Consumer Financial Protection Bureau’s New Focus
In December 2021, Consumer Financial Protection Bureau Director Rohit Chopra stated that his agency would crack down on heavy account overdraft fees in consumer banking, citing new research showing what he described as an industry addiction to these fees to make money. In particular, the agency will be paying “close supervisory attention” to banks that have a larger percentage of customers frequently incurring overdraft fees or that charge larger overdraft fees.
Although Chopra acknowledged that financial institutions may need to charge extra to recoup the cost of providing an extra service, he said late fees, overdraft fees, and other add-on charges too often function as penalties rather than as “compensation for a legitimate service.”
Will This Scrutiny Encourage Litigation?
Previous Consumer Financial Protection Bureau (CFPB) statements regarding overdraft fees have provided fodder to the plaintiff’s bar, and financial institutions should expect similar effects here.
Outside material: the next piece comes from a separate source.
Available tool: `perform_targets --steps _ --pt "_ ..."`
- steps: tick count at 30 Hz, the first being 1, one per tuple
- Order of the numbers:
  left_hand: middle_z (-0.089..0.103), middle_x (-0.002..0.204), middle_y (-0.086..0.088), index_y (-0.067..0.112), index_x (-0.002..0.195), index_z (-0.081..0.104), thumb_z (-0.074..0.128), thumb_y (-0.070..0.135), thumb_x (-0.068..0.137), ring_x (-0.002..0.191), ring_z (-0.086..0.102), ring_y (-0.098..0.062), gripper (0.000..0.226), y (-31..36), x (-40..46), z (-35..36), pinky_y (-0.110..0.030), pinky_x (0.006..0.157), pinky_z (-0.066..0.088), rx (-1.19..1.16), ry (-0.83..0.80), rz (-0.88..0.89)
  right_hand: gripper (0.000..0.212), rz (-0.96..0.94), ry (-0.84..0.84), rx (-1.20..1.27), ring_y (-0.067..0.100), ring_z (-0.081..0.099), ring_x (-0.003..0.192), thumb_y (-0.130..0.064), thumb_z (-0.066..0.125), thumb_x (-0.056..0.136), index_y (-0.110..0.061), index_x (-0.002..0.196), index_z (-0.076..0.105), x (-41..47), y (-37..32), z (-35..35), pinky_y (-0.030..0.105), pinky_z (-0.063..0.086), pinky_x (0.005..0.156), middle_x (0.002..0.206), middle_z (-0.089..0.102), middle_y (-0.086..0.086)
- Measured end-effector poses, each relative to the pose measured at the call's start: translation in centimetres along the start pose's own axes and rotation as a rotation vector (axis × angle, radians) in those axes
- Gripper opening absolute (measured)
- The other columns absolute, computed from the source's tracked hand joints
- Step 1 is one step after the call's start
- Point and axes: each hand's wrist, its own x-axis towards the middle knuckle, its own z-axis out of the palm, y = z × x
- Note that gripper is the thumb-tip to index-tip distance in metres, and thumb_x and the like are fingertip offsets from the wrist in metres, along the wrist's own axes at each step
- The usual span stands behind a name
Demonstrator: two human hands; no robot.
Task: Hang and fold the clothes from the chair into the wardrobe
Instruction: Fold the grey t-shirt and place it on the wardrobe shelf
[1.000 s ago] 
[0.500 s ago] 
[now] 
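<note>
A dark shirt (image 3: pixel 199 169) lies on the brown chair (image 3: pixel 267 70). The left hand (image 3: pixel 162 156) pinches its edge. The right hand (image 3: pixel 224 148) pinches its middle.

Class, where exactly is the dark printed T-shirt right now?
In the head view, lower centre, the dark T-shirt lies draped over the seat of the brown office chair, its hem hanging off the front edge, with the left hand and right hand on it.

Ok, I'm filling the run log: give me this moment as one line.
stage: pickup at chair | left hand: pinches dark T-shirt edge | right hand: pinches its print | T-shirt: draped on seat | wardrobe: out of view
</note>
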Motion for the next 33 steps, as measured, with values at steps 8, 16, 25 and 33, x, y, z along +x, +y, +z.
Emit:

The Bureau’s aggressive comments during its 2012 inquiry into overdraft-fee policy, for example, continue to be quoted by plaintiffs almost a decade later.
There are no sweeping overdraft laws as some advocates push for, but some banks are moving away from these fees. Capital One and Ally completely got rid of overdraft fees while Chase and Wells Fargo made changes to their overdraft policies to make the terms more lenient. Recently, Bank of America announced it will reduce its overdraft fees from $35 to $10.
Of course, Bank of America’s update to its overdraft fees comes on the heels of the bank’s recent $75M Overdraft Fees Class Action settlement. That case saw the plaintiff firm earning $25M in fees. A similar case against TD Bank took $41.5M to resolve. That type of award and the CFPB’s activity will certainly attract more plaintiff firms to these types of actions, perhaps causing an expected resurgence in consumer class actions against banks.
Some Responses To This Scrutiny By U.S. Banks Have Been:
- Some have relied on arbitration agreements to reduce the threat of class-action exposure.
- Some have revised their account agreements and related disclosure materials.
- Some financial institutions have responded by modifying their overdraft practices by providing a grace period to cure an overdraft before a fee is charged.
- Some have responded by reducing the overdraft fees, or by eliminating them entirely.
Where Can Insurance Coverage Be Found?
Here, at BRP, we have undertaken a review of various Financial Institution (FI) Policy Forms offered to our Banking clients. Almost all FI Insurance policies will exclude coverage for the disgorgement of “improperly collected” fees or fines. That follows a longstanding understanding that disgorgement is not a Loss. But, while the indemnity portion of such suits would be rarely covered when Defense costs coverage are evaluated, we found that there is a spectrum of offerings:
- Some carriers completely exclude any coverage for suits stemming from allegations surrounding overdraft and INFs from both the D&O and Professional Liability coverage grants.
- Some carriers exclude disputes involving fees, but potentially allow defense coverage where an individual director or officer is named.
- Some carriers further extend coverage to the entity but again specific to defense costs and only for claims against the entity from shareholders.
Given the difference in offerings, it behooves Risk Managers and their brokers to revisit their policy wording to make certain that they have negotiated the broadest coverage obtainable.